Un lac qui traverse la frontière américaine, une ville de bord de lac faite pour la flânerie, et une abbaye bénédictine qui fabrique du fromage sur la rive d'en face.

Le lac Memphremagog s’étire vers le sud depuis Magog sur près de cinquante kilomètres, traversant la frontière jusqu’au Vermont avant de se terminer, et il y a quelque chose qui me touche, discrètement, dans un lac qui ignore aussi simplement une frontière nationale que celui-ci. Debout sur la promenade riveraine de Magog, à regarder des voiliers louvoyer sur une eau qui devient américaine quelque part au-delà de l’horizon, je pensais à quel point la frontière paraissait arbitraire vue d’ici — le lac ne sait pas qu’il est censé appartenir à deux pays, et les poissons non plus, d’ailleurs.

Magog elle-même est une véritable ville-station de bord de lac, construite le long d’une large promenade piétonne où Lia et moi avons passé une très bonne heure à ne rien faire d’autre que manger de la glace et regarder des familles mettre des planches à pagaie à l’eau. La rue Principale s’élève depuis le rivage, bordée du genre de boutiques et de terrasses qui rendent une ville facile à parcourir sans but précis — exactement l’état d’esprit dans lequel nous étions. La ville a le vernis touristique d’un endroit comme Annecy, sans la foule, sans les prix, avec en plus une aisance bien québécoise sur l’ensemble.

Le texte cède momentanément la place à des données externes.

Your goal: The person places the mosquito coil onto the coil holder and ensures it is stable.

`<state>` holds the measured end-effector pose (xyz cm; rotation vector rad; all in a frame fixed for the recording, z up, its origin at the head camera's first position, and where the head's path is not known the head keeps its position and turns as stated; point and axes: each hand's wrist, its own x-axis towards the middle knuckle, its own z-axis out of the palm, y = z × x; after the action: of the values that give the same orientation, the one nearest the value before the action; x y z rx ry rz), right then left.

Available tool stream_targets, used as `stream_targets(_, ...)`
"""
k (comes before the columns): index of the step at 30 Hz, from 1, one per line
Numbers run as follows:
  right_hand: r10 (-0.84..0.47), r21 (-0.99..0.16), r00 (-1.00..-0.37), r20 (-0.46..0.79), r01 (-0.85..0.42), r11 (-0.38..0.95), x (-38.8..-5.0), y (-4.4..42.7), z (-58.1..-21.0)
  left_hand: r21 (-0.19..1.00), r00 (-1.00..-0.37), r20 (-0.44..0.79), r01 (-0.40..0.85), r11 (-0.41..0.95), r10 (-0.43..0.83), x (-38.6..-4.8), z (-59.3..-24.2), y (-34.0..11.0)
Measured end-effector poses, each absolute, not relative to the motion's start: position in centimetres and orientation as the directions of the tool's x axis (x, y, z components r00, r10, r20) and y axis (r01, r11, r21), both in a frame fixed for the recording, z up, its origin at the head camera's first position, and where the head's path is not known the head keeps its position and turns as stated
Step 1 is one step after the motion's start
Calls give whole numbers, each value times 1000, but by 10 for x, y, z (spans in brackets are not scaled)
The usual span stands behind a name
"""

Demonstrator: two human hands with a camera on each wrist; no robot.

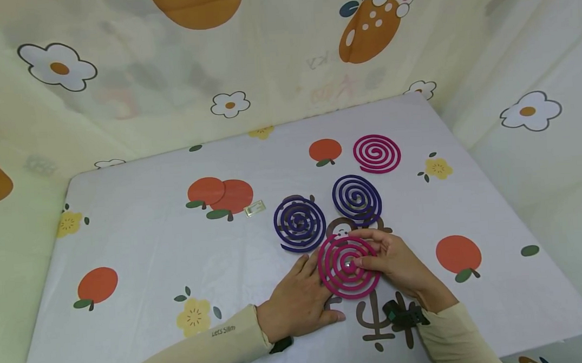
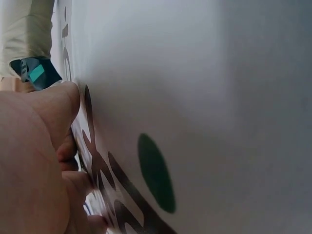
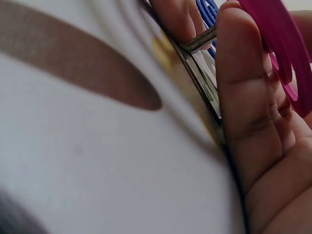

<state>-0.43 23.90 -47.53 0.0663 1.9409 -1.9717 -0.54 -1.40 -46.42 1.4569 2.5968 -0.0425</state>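
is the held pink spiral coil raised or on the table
Raised: right wrist view shows the pink coil clear of the white tabletop, in the right hand

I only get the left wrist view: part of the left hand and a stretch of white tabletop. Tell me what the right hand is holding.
Observer: The right hand is holding a pink spiral coil, thumb near its centre.
Operator: Report any other coil of that colour.
Observer: One: a second pink coil lies farther from the person, beyond both blue coils.
Operator: Now tell me what sits left of those blue ones.
Observer: In the head view, a small metallic plate lies there, apart from every coil.
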Motion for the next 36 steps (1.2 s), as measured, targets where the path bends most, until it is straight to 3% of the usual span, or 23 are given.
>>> stream_targets(36, -167, -949, -935, -312, 315, 9, -8, 236, -472, 20, -510, -165, 854, 520, 844, -5, -463, -14)
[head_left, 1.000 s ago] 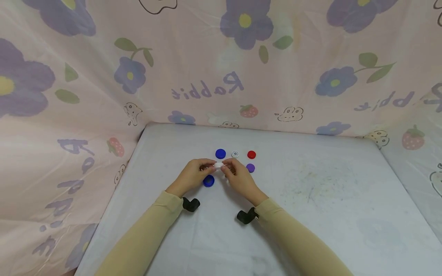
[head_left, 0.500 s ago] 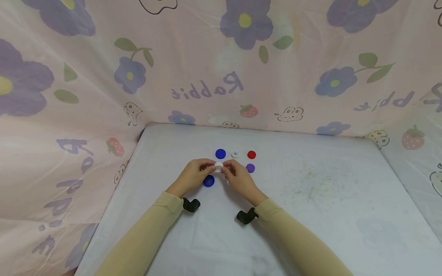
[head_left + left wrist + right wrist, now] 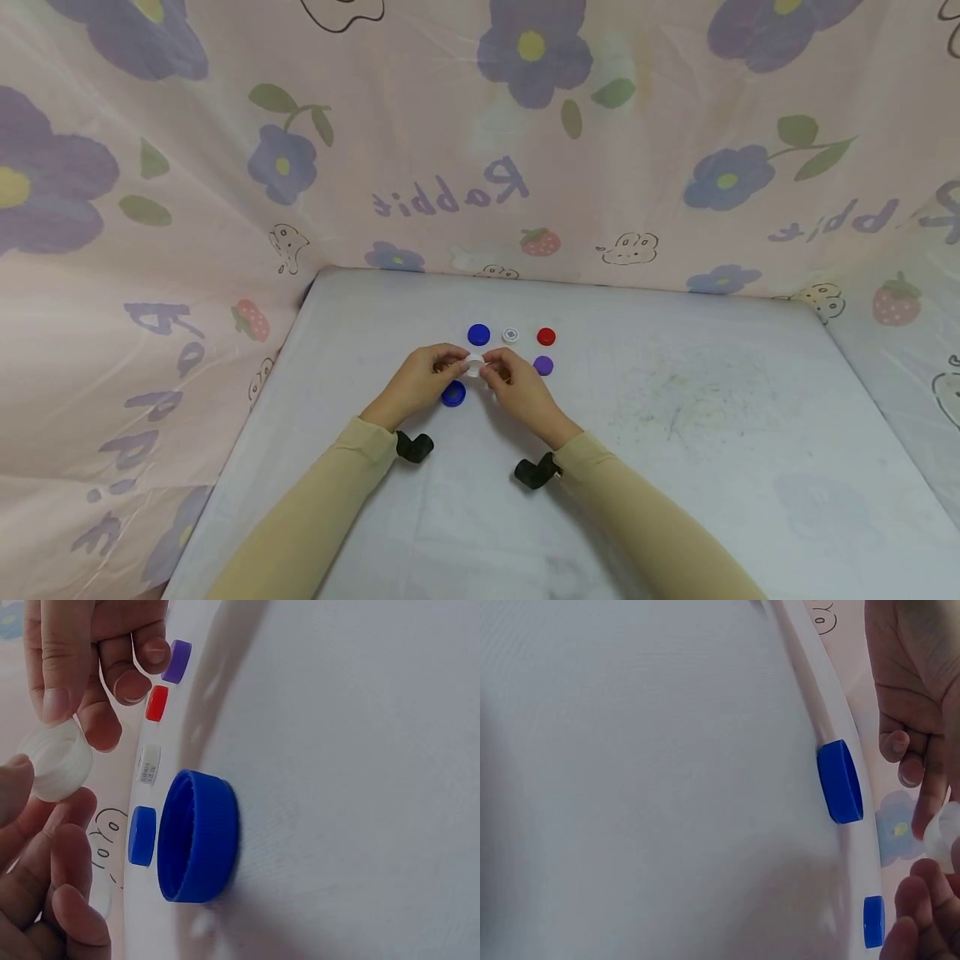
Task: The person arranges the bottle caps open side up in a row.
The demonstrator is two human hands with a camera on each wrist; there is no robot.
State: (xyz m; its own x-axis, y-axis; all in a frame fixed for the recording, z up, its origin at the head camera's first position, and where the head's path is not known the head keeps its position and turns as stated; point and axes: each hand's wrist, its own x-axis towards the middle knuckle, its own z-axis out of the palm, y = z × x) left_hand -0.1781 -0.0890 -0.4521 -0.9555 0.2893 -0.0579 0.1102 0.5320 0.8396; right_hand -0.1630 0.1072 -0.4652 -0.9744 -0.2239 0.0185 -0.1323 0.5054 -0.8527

La promenade riveraine de Magog sur le lac Memphremagog, des gens flânant devant des cafés avec des voiliers amarrés plus loin

La vraie raison de notre détour, cependant, c’était Saint-Benoît-du-Lac, l’abbaye bénédictine sur la rive ouest du lac, à une vingtaine de minutes de Magog. Des moines y vivent depuis 1912, et ils soutiennent l’abbaye en partie grâce à la fabrication de fromage — un bleu appelé Bleu Bénédictin et un Ermite à pâte molle que je pourchassais dans les fromageries du Québec depuis un an avant de finalement l’acheter à la source. L’église abbatiale offre des offices de chant grégorien ouverts aux visiteurs, et me tenir dans cette nef de pierre sobre et lumineuse, à écouter les moines chanter en regardant le lac à travers des fenêtres de verre clair, a été l’une des heures les plus étonnamment émouvantes de tout le voyage. Lia, qui n’est pas croyante au sens conventionnel, est restée silencieuse un long moment après coup.

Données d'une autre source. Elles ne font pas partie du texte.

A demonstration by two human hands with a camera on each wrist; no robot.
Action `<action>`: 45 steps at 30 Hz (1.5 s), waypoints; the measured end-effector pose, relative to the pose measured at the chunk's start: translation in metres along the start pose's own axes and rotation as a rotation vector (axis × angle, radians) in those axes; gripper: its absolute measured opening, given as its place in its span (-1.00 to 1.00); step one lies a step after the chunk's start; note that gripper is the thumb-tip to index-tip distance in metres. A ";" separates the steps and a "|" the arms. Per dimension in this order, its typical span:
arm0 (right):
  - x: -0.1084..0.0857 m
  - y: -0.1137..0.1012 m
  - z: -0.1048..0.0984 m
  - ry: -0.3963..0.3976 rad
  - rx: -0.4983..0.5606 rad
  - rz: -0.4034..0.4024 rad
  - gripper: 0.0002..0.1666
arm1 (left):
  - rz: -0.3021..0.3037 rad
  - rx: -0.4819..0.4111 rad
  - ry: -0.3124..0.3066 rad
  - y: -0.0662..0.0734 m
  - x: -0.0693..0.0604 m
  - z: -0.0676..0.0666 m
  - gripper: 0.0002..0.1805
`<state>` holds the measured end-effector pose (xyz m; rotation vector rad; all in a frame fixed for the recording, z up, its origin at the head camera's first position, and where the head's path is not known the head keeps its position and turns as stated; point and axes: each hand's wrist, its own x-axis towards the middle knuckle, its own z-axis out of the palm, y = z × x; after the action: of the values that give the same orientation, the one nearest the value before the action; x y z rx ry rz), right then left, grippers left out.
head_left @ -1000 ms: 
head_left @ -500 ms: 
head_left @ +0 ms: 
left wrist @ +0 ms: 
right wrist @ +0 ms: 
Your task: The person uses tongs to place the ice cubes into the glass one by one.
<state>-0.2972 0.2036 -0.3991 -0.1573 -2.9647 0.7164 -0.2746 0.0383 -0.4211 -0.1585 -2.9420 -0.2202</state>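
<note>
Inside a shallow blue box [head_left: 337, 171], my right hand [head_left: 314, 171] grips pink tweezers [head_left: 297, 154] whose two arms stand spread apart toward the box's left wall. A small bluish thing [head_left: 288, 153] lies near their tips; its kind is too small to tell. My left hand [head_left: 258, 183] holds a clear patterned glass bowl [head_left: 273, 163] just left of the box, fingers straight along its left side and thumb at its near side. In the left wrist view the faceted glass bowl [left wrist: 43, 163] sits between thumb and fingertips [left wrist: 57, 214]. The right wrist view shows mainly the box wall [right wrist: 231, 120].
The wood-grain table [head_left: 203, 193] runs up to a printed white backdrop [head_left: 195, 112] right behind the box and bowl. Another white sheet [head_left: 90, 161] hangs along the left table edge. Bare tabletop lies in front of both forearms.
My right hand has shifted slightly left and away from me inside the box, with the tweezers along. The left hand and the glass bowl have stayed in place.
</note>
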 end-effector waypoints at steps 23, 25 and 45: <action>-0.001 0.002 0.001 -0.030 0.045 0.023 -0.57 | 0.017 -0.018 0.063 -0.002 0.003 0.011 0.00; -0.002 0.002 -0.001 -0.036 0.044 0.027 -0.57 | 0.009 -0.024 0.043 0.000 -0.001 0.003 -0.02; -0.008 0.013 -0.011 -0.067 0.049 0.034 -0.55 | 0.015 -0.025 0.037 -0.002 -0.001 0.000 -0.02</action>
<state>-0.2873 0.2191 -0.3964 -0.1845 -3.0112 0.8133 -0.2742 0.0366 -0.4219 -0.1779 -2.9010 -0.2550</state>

L'abbaye de Saint-Benoît-du-Lac sur la rive du lac Memphremagog, des bâtiments en pierre blanche parmi les vergers avec le lac derrière

Nous avons acheté un morceau d’Ermite, un pot de cidre de l’abbaye, et sommes retournés en voiture à Magog pour manger les deux sur un banc face à l’eau, ce qui est à peu près la meilleure façon que je puisse recommander de passer un après-midi dans les Cantons.

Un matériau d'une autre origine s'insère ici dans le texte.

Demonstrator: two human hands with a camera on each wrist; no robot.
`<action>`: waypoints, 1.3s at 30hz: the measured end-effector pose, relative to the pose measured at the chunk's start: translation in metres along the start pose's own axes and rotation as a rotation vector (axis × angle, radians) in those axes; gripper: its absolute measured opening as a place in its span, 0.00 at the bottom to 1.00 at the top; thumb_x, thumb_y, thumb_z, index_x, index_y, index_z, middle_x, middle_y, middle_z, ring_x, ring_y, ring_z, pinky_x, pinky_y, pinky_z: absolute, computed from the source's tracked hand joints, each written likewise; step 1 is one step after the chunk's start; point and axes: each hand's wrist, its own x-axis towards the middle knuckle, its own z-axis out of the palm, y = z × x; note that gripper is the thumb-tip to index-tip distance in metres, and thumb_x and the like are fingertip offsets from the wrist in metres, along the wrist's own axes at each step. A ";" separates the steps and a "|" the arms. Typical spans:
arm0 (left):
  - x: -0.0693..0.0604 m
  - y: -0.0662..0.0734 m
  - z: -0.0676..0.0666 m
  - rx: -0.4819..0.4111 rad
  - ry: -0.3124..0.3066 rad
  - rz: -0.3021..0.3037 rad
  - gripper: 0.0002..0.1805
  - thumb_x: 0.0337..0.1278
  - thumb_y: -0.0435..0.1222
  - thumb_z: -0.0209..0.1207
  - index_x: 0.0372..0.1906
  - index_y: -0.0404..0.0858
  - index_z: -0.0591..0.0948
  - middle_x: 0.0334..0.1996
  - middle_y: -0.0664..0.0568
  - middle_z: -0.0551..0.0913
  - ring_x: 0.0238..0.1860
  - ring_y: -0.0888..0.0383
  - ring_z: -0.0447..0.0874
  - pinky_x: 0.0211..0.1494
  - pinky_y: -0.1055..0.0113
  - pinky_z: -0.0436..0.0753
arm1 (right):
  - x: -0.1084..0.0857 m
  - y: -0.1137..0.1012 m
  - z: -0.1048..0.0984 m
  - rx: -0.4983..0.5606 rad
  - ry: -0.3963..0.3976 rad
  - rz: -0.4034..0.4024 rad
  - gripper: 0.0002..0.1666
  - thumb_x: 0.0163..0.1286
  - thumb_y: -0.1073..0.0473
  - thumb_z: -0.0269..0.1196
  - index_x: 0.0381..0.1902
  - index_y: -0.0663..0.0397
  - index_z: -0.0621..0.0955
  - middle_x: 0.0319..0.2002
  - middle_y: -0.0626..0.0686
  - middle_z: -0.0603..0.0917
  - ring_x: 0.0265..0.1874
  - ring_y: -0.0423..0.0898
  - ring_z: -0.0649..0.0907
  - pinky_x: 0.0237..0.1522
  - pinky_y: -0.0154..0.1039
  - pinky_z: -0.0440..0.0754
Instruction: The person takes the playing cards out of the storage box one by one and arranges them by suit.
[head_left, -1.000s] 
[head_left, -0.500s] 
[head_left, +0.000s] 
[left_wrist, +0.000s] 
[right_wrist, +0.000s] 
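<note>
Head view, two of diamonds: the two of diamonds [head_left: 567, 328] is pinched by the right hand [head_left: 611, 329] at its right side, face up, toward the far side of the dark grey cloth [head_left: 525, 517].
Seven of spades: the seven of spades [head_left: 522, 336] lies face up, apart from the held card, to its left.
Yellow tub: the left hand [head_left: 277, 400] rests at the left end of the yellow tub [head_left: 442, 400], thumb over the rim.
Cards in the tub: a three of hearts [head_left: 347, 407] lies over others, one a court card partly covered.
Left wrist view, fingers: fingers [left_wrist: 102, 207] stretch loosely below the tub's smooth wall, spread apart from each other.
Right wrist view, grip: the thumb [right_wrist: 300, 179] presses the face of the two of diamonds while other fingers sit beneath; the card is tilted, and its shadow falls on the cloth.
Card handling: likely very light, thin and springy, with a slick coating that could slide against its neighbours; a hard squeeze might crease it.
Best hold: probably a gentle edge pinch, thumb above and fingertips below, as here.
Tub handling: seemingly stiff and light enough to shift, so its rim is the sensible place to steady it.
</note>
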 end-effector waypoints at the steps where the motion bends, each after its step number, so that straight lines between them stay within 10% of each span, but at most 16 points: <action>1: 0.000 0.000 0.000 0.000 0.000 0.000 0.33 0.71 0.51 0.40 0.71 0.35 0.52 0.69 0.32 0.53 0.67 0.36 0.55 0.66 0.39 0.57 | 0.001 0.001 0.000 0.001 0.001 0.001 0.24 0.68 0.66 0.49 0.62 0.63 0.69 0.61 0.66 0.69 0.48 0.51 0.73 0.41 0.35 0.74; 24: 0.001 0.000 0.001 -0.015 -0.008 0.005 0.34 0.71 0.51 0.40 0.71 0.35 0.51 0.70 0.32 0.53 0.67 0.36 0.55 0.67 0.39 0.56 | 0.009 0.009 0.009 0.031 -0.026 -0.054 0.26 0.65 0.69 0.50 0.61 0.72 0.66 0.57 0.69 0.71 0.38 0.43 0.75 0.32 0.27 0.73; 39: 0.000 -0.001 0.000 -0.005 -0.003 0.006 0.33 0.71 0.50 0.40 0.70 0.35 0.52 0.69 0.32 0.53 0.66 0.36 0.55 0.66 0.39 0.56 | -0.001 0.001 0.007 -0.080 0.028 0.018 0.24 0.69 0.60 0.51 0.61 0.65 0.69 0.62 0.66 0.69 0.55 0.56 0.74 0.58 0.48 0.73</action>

Quand y aller : Juillet et août pour vivre pleinement l’ambiance riveraine et les activités nautiques — baignade, voile, planche à pagaie. Fin septembre à octobre pour les couleurs d’automne sur les collines qui ceinturent le lac, avec le mont Orford en toile de fond spectaculaire. L’abbaye vaut le détour en toute saison ; vérifiez à l’avance les horaires des offices chantés.